Why I Will Go Hear Tim Keller


The first time I heard Tim Keller was on bootlegged cassette tapes of sermons he preached on Ephesians 5. If you don’t know, Ephesians 5 is one of the most nuclear texts in the Bible, especially in our current culture. Keller managed to stay true to the text, to say something really profound, to be relevant to sceptics, and to preach the good news in the process. Who was this guy?

Twenty years later, Keller’s church has grown into a network of several churches, he is a popular published author, and I don’t have to bootleg tapes any more—you download sermons for free, or get a subscription from Redeemer (http://sermons.redeemer.com/store/).

When I heard that he was coming to Durham, I immediately wanted to share my enthusiasm for his preaching with everyone I could. I think he is, flat out, one of the best preacher-teachers at work today. Why?


Because he just talks to us. He never devolves into that preacher’s tone that is almost unavoidable in the pulpit. He is plainspoken and straightforward. I love the way he just launches into the text—no long and clever introductions from Tim Keller. He pays his congregation the compliment of assuming that they are interested and want to hear the truth. He knows that the truth is interesting. It doesn’t need adornment so much as it needs, simply, explaining.


Because he is relevant. God did the Christian world a great good when he called Tim Keller to New York City. The City keeps him on his toes, and on his toes Keller stands pretty tall. He reads and interacts with cultural elites and thought leaders. He never shows off his learning, but it’s clear that he anticipates and understands the most serious objections and questions that modern people have to the ideas of the Christian faith. Keller has been amazingly effective at engaging Christianity’s cultured despisers. A Keller sermon is relevant to believers and unbelievers alike.


Because he is planted. Keller came to New York City, somewhat reluctantly at first, in 1989. He is in some ways an unlikely church-planter for NYC—he is Midwestern to the core. But he had been deeply impacted by the missiology of Harvie Conn, who taught him to see the incredible potential of a city. And so the Kellers settled into New York and learned to make it their home. Their church has become a great center for good for the city, both in its own ministries and in the many satellite ministries and organizations that have been spawned by Hope for New York. When he is asked to speak about how Christians can be a blessing to their city, Keller has a lot to share.

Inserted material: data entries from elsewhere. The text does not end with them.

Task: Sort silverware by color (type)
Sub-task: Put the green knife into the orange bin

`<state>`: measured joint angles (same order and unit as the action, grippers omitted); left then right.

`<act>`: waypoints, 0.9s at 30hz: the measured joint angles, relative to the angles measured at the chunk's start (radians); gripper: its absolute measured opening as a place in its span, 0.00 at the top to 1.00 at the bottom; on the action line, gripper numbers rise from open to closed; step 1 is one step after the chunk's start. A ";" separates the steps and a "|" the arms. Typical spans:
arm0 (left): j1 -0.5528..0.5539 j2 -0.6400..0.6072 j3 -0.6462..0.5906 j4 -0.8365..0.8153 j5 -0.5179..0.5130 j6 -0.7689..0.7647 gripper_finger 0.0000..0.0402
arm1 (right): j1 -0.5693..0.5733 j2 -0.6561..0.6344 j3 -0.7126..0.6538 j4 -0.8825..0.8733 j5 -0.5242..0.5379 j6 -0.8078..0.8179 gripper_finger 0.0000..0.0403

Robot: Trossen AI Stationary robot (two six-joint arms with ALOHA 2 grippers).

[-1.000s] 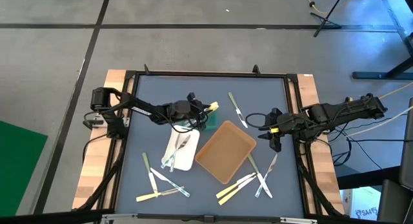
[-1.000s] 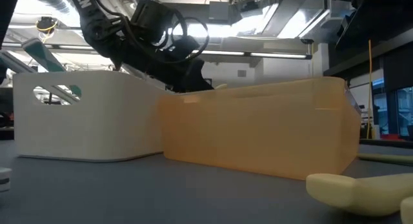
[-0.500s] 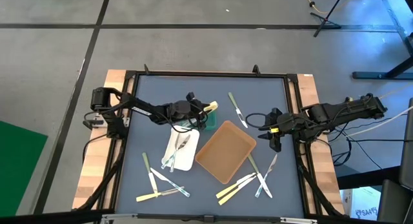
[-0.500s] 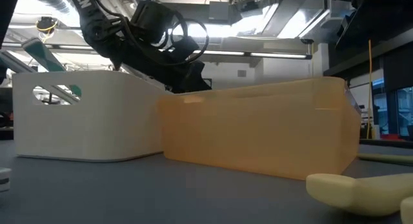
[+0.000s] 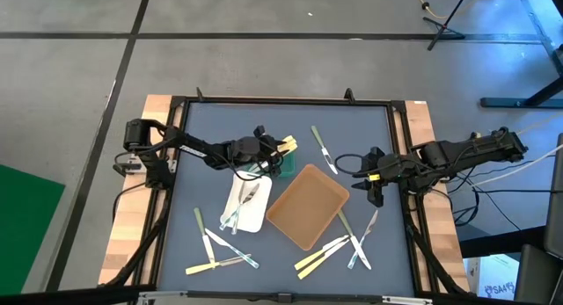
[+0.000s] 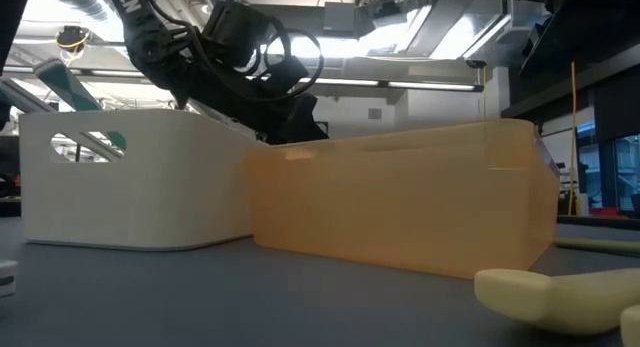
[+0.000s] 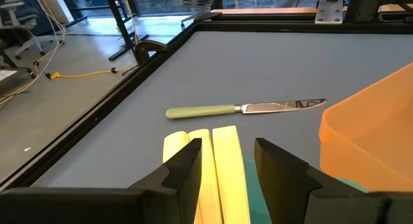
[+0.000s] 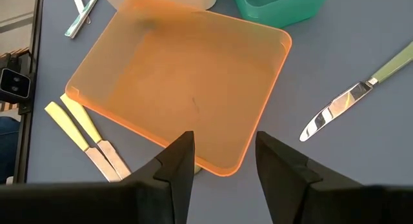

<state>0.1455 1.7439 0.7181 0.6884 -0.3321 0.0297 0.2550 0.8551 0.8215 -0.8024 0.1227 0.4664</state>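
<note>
My left gripper (image 5: 274, 152) hovers over the green tray (image 5: 284, 167) at the table's middle, shut on two pale cream-yellow utensils (image 7: 213, 162). My right gripper (image 5: 376, 189) is open and empty, above the table just right of the brown tray (image 5: 308, 206). Translucent whitish utensils (image 5: 244, 202) lie in the white tray (image 5: 255, 219). An olive-handled knife (image 7: 206, 112) lies flat on the mat beyond the left gripper. More silverware lies scattered near the table's near edge, on the left (image 5: 220, 252) and on the right (image 5: 339, 248). My left gripper holds the two cream-yellow utensils by their handles (image 7: 222, 179), side by side between its two fingers. Their free ends (image 5: 288, 145) stick out level past the fingertips toward the table's right. Both are lifted clear above the green tray.
The brown tray (image 8: 187, 82) sits skewed beside the white tray (image 6: 130, 177) and blocks the low view. Cream knives (image 8: 84, 133) and an olive-handled knife (image 8: 361, 95) lie around it. A black frame (image 7: 129, 88) rims the mat. Bare mat shows along the far side.
</note>
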 joint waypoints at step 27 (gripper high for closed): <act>0.000 0.000 0.000 0.000 0.000 0.000 0.66 | 0.002 0.014 0.000 -0.015 -0.280 0.449 0.63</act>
<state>0.1455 1.7439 0.7181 0.6888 -0.3321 0.0296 0.2565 0.8692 0.8215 -0.8177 -0.1570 0.9154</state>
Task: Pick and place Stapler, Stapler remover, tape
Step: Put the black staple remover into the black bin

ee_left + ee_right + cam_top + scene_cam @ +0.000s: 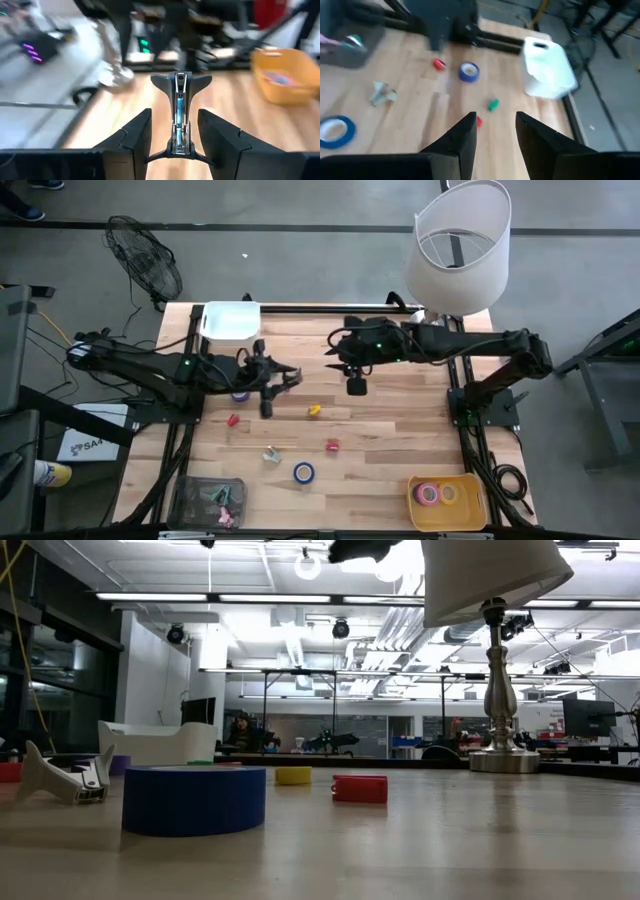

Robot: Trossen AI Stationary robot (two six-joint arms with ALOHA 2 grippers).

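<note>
My left gripper (268,377) is over the table's far left part, beside the white bin (231,321), and is shut on a black stapler (179,107) with a flared front end; the stapler also shows dark in the high view (286,374). My right gripper (355,385) hangs open over the table's far middle and holds nothing; its own view shows the open fingers (495,135). A silver stapler remover (271,455) and a blue tape roll (304,473) lie flat on the wood nearer the front. A purple tape roll (240,395) lies just below my left gripper. My left gripper pinches the black stapler between its two fingers (135,137) at the stapler's rear end (179,148). The fingers lie along the stapler, whose flared front (180,81) points straight out ahead of them, toward the table's right. The stapler is lifted clear of the table.
A lamp with a white shade (460,245) stands at the far right corner. A yellow bin (470,510) with tape rolls sits at the near right, a grey tray (200,492) at the near left. Small red (233,420), yellow (314,411) and red (332,445) pieces dot the middle.
</note>
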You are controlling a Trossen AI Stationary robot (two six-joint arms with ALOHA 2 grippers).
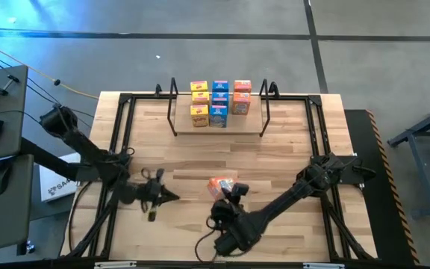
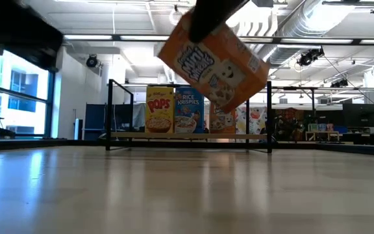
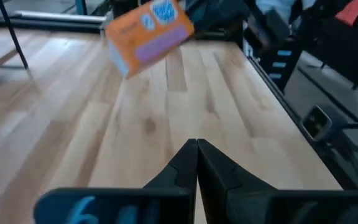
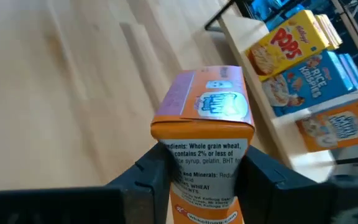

Because he believes in the power of truth. All you have to do with the truth is to tell it. Keller knows how to do that. Ideas are powerful things, and Keller has the capacity to unpack an idea in a way that makes it shine. You know you’ve been in the presence of someone who paints the beauty of truth when you find yourself repeating and rehearsing that truth to yourself after he has stopped talking. A Keller sermon stays with me for a good while after I listen to it. One of my favorite rhythms is to listen to a forty minute sermon on my iPod at the beginning of my bike ride and then spend the rest of the ride ruminating on what I’ve heard. Good stuff.


Because he is balanced. Keller manages to hold together in a creative tension several things that are so easily torn asunder: word and deed, soul and body, justice and mercy, to name a few. His church is justly renowned for combining a radically evangelical message with a full commitment to social justice—a combination not often or easily maintained. And in the process, he has transcended some of the typical categories that Christians have gotten mired in. Without denigrating politics, he has refused to allow his teaching about justice to devolve into an argument about how one should vote. The Gospel, and only the Gospel, is the center; all else is held in balance on the periphery.


And because he always gets down to the Gospel. Keller is a miner of the deep veins of the Gospel strata. No matter what the text, what the subject, he can always find his way down deep into the Gospel. His summary of that Gospel is so famous that I hear many quoting him who probably don’t know the source: "In the gospel we discover that we are far more wicked than we ever dared believe, yet more loved than we ever dared hope."

Comments

Jack said…
You post that, Chip? Keller is the real deal IMHO.